I understand the context for your point. As staff I was there for the visual editor release, I was there for Media Viewer; as a volunteer I was there for a million other decisions before related to how our wikis look, feel, and function. I truly get the misunderstandings of communication.
The TCG is meant for product teams, it provides a very high level documentation of best practices. The audience for the text is not everyone, it is very focused and does not exist in a vacuum. The TCG's principles and practices will go hand-in-hand with product work - if we do this right, we will continue to make great inroads technical collaboration with the Wikimedia communities. Including disclaimers about whether something has approval or not is moot, because the goal of one of the goals of our team's work is to not even be producing things that are not beneficial in the first place.
If you're interested in talking to me real-time about my project, please email me and we'll set up a time to talk by whatever medium you might be most comfortable with.
Thank you.
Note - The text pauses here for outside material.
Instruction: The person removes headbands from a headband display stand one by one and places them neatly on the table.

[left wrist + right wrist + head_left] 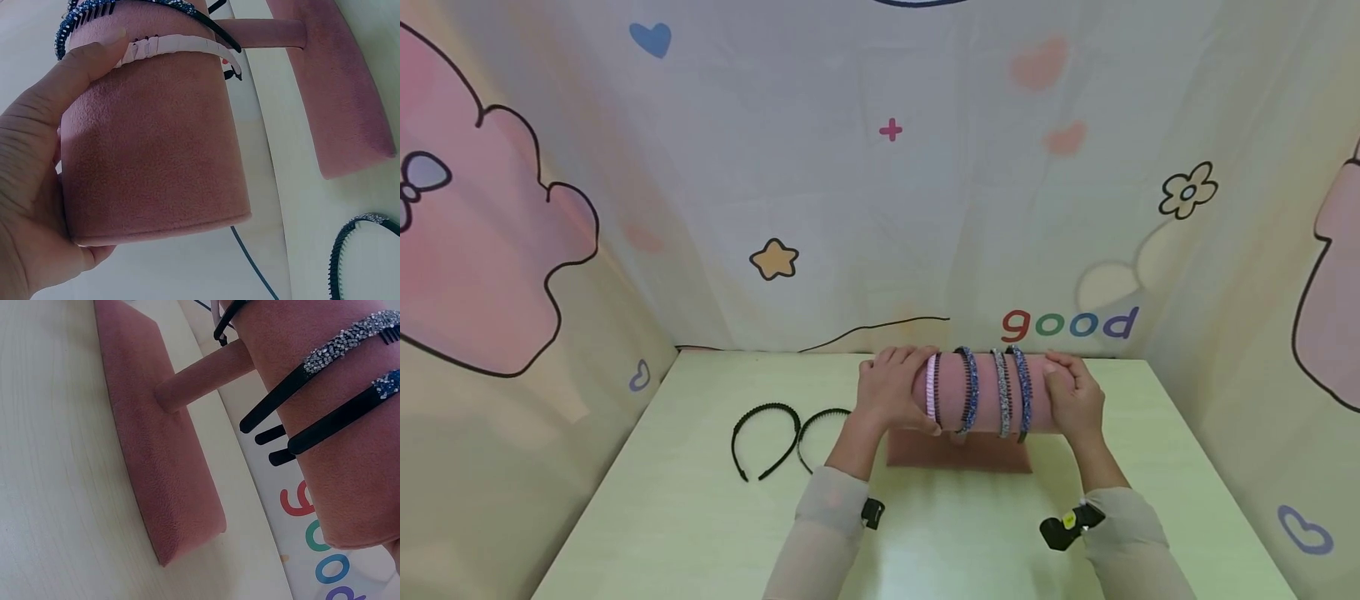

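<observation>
A pink velvety headband display stand (pixel 951 396), a horizontal roll on a flat base (pixel 958 458), stands at the table's back. My left hand (pixel 891 387) grips the roll's left end, its thumb touching a pale pink headband (pixel 175 44) in the left wrist view. At the roll's right end, my right hand (pixel 1081 404) holds on with the thumb in front; the right wrist view shows only a sliver of it. Round the roll, between both hands, sit a dark blue glittery headband (pixel 973 392), a silver one (pixel 1003 392) and another blue one (pixel 1023 392).
Two black headbands lie on the table left of the stand: one (pixel 767 406) in full view, the other (pixel 824 412) partly hidden by my left arm. A printed cloth backdrop (pixel 887 208) hangs behind the table and along its sides.
</observation>
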`<control>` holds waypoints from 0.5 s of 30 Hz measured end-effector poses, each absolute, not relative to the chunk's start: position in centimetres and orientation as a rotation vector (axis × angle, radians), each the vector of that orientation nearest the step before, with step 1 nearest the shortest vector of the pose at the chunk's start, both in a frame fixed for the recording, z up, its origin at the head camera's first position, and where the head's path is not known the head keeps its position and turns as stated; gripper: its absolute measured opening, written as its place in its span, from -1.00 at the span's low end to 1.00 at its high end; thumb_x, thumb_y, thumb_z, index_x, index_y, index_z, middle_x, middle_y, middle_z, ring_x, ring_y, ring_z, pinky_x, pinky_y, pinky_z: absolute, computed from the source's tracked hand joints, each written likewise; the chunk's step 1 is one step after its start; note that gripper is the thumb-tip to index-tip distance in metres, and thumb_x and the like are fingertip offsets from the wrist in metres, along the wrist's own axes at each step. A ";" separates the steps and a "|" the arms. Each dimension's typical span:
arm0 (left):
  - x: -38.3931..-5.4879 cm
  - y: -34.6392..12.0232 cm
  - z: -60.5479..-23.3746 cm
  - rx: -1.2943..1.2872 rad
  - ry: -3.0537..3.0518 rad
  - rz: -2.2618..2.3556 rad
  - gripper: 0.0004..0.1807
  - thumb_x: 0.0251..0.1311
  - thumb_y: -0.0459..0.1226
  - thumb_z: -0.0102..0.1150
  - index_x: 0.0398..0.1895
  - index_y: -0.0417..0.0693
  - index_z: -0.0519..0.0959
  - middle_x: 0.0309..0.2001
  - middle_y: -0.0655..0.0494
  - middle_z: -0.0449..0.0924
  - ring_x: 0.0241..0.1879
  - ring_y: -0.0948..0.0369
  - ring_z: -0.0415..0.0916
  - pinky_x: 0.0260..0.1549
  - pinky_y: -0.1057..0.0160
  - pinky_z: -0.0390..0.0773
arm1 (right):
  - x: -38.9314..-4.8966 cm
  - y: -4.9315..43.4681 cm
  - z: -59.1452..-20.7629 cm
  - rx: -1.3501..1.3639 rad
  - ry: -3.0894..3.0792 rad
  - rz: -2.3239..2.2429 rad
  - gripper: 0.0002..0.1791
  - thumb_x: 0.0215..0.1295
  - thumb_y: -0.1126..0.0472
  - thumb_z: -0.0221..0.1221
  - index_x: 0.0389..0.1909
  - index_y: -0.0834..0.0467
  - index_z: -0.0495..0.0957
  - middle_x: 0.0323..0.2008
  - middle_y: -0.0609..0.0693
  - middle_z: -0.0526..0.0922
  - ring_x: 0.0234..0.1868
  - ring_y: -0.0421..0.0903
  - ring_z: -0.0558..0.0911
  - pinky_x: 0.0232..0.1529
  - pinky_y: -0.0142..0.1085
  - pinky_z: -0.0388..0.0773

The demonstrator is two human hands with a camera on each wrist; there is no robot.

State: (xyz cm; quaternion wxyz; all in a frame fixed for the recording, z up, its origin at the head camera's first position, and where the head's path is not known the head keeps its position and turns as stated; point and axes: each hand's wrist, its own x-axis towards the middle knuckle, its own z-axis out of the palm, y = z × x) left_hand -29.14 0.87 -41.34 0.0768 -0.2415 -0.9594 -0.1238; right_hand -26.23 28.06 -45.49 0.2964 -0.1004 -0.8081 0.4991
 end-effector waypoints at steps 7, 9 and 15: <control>-29.2 0.6 -41.5 -0.733 -2.864 -0.445 0.26 -0.66 0.25 0.53 0.35 0.29 0.17 0.27 0.25 0.25 0.24 0.17 0.10 0.01 0.00 0.23 | -26.2 28.1 -45.4 -0.271 -2.151 1.331 -0.70 0.27 0.09 0.06 -0.10 0.15 0.58 -0.02 0.10 0.59 -0.07 0.01 0.51 -0.14 -0.19 0.33; -29.2 0.5 -41.5 -0.737 -2.863 -0.464 0.27 -0.66 0.24 0.53 0.35 0.25 0.17 0.27 0.25 0.25 0.24 0.17 0.11 0.03 -0.01 0.22 | -26.2 28.0 -45.4 -0.270 -2.151 1.331 -0.70 0.26 0.10 0.06 -0.10 0.16 0.58 -0.02 0.11 0.59 -0.06 0.02 0.51 -0.14 -0.18 0.33; -29.2 0.2 -41.6 -0.759 -2.854 -0.527 0.28 -0.66 0.20 0.56 0.35 0.19 0.17 0.28 0.17 0.24 0.26 0.12 0.09 0.10 -0.03 0.19 | -26.2 28.1 -45.5 -0.282 -2.154 1.330 -0.71 0.26 0.12 0.04 -0.10 0.14 0.58 -0.02 0.10 0.59 -0.06 0.03 0.51 -0.13 -0.16 0.33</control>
Explaining it as intended as an internally-directed communication helped me understand where you're coming from. I still offer my suggestion that it be worded better. Regardless of the intended audience, it's still a public page and there is community interest in how the WMF plans to handle the subject. The current wording too easily pairs up with the Media Viewer Consultation, where the WMF literally declared "out of scope" any discussion other than upgrades. I think it feeds distrust if it leads any cynical readers to read it in that sort of manner.
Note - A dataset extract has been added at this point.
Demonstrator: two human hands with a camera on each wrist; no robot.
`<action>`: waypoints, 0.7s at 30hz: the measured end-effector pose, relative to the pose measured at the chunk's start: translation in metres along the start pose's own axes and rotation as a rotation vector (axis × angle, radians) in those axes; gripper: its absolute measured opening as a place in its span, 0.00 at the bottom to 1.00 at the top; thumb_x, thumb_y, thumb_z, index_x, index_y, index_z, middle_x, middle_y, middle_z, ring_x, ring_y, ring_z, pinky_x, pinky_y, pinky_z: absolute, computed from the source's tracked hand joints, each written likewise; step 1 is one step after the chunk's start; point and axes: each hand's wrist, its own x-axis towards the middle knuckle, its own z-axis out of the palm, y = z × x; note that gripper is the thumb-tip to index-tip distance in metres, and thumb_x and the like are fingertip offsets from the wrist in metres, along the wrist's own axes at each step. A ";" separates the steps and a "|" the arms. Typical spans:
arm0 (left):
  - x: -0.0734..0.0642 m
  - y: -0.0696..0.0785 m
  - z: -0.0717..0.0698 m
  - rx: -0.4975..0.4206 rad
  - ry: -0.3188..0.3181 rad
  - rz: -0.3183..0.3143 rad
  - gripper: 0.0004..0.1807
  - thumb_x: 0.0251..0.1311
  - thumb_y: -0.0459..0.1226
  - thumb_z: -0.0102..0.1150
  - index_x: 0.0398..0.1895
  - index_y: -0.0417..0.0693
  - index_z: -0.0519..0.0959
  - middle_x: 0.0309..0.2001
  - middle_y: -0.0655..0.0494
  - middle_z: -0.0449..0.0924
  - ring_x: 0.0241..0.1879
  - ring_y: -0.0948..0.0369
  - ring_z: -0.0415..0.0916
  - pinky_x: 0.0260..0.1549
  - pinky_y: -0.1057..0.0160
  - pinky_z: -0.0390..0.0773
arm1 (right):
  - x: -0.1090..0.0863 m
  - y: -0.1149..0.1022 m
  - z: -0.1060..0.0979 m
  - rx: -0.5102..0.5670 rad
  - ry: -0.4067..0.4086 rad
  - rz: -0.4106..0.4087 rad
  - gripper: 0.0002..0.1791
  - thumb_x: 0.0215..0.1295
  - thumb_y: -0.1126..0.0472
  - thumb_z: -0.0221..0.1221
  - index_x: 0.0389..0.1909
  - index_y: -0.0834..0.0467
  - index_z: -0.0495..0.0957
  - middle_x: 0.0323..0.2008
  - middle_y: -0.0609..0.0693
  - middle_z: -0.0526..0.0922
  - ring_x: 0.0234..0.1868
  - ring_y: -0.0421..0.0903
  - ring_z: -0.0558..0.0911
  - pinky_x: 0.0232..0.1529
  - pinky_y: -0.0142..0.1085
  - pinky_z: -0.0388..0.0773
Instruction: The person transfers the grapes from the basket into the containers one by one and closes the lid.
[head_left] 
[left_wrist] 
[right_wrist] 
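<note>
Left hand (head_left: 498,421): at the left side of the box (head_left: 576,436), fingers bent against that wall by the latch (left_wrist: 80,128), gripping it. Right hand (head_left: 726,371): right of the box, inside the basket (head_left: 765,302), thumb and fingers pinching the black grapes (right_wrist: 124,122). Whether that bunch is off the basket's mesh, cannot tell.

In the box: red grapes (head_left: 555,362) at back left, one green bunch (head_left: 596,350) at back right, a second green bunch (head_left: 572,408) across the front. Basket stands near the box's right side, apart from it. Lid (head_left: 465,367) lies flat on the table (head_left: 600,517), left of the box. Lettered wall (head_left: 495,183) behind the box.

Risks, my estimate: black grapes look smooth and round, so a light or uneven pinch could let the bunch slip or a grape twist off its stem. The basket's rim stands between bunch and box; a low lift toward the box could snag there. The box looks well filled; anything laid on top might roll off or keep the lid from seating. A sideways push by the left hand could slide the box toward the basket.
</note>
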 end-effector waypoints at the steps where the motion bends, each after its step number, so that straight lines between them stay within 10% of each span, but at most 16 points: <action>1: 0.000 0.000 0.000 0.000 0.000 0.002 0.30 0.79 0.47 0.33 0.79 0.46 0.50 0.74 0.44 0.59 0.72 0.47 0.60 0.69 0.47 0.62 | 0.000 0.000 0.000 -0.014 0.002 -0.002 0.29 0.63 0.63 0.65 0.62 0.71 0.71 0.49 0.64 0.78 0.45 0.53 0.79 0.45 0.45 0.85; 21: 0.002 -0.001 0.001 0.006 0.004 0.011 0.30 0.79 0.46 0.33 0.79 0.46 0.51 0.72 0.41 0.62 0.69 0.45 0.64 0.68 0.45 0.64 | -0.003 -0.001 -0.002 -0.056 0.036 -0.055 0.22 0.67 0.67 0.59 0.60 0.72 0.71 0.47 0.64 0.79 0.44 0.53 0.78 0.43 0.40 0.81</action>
one of the goals of our team's work is to not even be producing things that are not beneficial in the first place
Yes, certainly. Most of the time everything is fine, and I'm seeing lots of good steps being taken to reduce the chance of problems in the future. But eventually there is going to be a good-faith disagreement on what is "beneficial". That is the hard-to-address case, but that's exactly the case that most needs to be addressed when everything is calm. It would be bad for everyone if a future conflict were to escalate worse than in the past.